A six-year probe ends with the revelation as to who may have betrayed the Frank family in an effort to save his own.
By Batya Jerenberg, World Israel News
A six-year investigation into who betrayed one of the most famous victims of the Holocaust has ended with naming a Jew as the culprit.
The question of who gave away the hiding place of teenager Anne Frank, who wrote a diary during the two years she was in hiding in Amsterdam that gained worldwide renown after the war, had never been settled despite numerous inquiries over the decades.
Now, a team of 20 historians, computer modelers and other specialists led by two retired FBI officials has pointed to Arnold van den Bergh, a well-known businessman who was a member of the Jewish Council.
Former FBI special agent Vince Pankoke told the CBS program “60 Minutes” that in 1963, Otto Frank, Anne’s father and the only survivor of the family, gave detectives an anonymous note that was sent to him, naming van den Bergh, who died 13 years earlier.
Pankoke found the son of one of the Dutch policemen, who followed up on the tip and discovered that the police were aware that it was member of the Jewish Council who had given the Nazis lists of possible Jewish hiding places.
‘Placed in an untenable position’
While the Council members and their families eventually were sent to concentration camps as well, van den Bergh and his family were not, and they survived the war. The assumption is that the businessman protected his loved ones through this betrayal, which was not personal.
“There’s no evidence to indicate that he knew who was hiding at any of these addresses,” Pankoke noted, adding that “we have to keep in mind that the fact that he was Jewish just meant he was placed into an untenable position by the Nazis to do something to save his life.”
Van den Bergh is the latest suspect among a long list of others over the years.
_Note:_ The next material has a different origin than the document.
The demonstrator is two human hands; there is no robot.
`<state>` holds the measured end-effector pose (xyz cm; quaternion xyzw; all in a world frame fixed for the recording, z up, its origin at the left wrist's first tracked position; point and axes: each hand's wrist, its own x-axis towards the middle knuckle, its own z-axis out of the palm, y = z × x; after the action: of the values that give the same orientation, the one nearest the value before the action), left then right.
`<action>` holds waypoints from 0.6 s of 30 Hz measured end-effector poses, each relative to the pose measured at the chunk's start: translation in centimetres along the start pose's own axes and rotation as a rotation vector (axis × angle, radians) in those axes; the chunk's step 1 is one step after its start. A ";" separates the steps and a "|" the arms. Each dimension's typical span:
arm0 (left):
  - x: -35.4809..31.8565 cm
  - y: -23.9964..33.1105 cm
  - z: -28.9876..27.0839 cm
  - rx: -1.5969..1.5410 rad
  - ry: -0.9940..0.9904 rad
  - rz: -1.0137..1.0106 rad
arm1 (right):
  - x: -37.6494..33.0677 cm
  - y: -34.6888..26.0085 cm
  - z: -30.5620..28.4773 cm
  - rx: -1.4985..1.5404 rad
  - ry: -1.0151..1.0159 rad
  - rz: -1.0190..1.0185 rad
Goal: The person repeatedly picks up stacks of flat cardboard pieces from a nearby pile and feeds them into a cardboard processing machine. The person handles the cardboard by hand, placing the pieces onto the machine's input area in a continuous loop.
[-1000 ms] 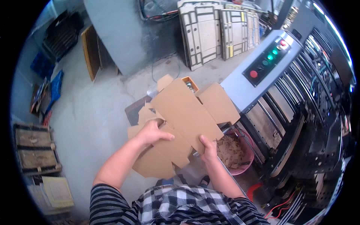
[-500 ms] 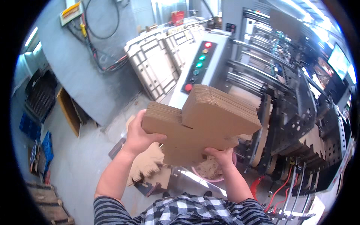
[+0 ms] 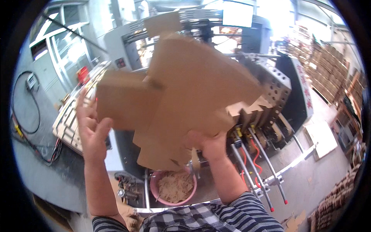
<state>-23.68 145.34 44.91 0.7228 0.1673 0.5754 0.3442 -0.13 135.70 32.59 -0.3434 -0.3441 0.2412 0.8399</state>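
A stack of die-cut brown cardboard sheets [image 3: 181,85] is lifted in front of me, blurred by motion, its broad face toward me. My right hand [image 3: 210,145] grips its lower edge, thumb on the face; the fingers behind are hidden. At the stack's left edge is my left hand [image 3: 92,125], fingers apart and the thumb by the lower left corner; whether it still touches the cardboard is hard to see. A thin cardboard scrap [image 3: 195,157] dangles below my right hand.
Beneath the stack stands a pink basin [image 3: 155,193] of cardboard scraps. A machine with metal rods [image 3: 261,170] and more cut cardboard [image 3: 251,112] lies to the right. Slotted panels [image 3: 71,123] lean at left; cardboard piles [image 3: 328,69] stand far right.
My view has swung to the right, toward the machine. The cardboard stack has come up closer and tilted, and my left hand's fingers have loosened from its left edge.
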 end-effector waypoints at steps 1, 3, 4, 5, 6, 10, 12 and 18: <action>1.4 0.4 2.3 0.061 0.031 0.236 | 1.8 -2.7 -2.4 0.014 0.084 -0.030; 1.9 1.6 3.5 0.175 0.108 0.404 | 5.0 -6.8 -4.2 0.216 0.376 0.075; 1.8 1.9 4.1 0.167 0.119 0.455 | 7.3 -7.8 -6.8 0.169 0.348 -0.095; 1.3 1.1 4.9 0.105 0.040 0.403 | 9.8 -9.4 -9.9 0.243 0.409 -0.149; 0.1 0.0 5.3 0.073 -0.036 0.343 | 12.0 -10.3 -12.2 0.239 0.411 -0.143; -3.0 -2.4 6.7 -0.050 -0.297 -0.116 | 19.2 -11.0 -19.0 0.179 0.467 -0.017; -4.0 -4.5 6.9 -0.044 -0.390 -0.219 | 21.6 -9.6 -21.9 0.191 0.499 0.060; -7.9 -9.6 6.6 0.203 -0.633 -0.207 | 25.5 3.1 -30.8 -0.051 0.786 0.103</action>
<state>-18.19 145.14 31.95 0.8751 0.1811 0.2653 0.3618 38.76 141.36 24.57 -0.4470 0.0152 0.1244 0.8857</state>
The hiding place that sheltered the Franks, along with another family and a dentist acquaintance, was located behind a secret door in a warehouse of the business owned by the Franks before they were forced to sell it during the war. While several of the employees were their invaluable helpers, providing all their basic necessities, soon after the war ended, Otto suggested that another employee was the culprit.
That suspect, Willem van Maaren, was questioned several times by different investigators, but he steadfastly maintained his innocence, and no evidence could be found to prove that he was the culprit. Another suspect interrogated by the Dutch after the war but never prosecuted due to lack of evidence was Tonny Ahlers, a Nazi sympathizer who had known Otto through his business.
The possibility always existed that unknown thieves who broke into the warehouse at night heard noises coming from the hiding place, as the families felt safe to move around after the workday was finished. As the Nazis paid a reward for every Jew betrayed, this would clearly motivate any criminal to report them.
Van den Bergh is not the first Jew to be named as the offender. That dubious honor belongs to a woman, Ans van Dijk, who was executed in 1948 after admitting that she helped the Nazis capture 145 people. However, an investigation by the Anne Frank House museum and research center could not confirm her complicity in this particular incident.
Anne and the other seven members of the secret annex were caught in August 1944. She and her sister, Margot, died, likely from typhus, at the Bergen-Belsen concentration camp in February 1945.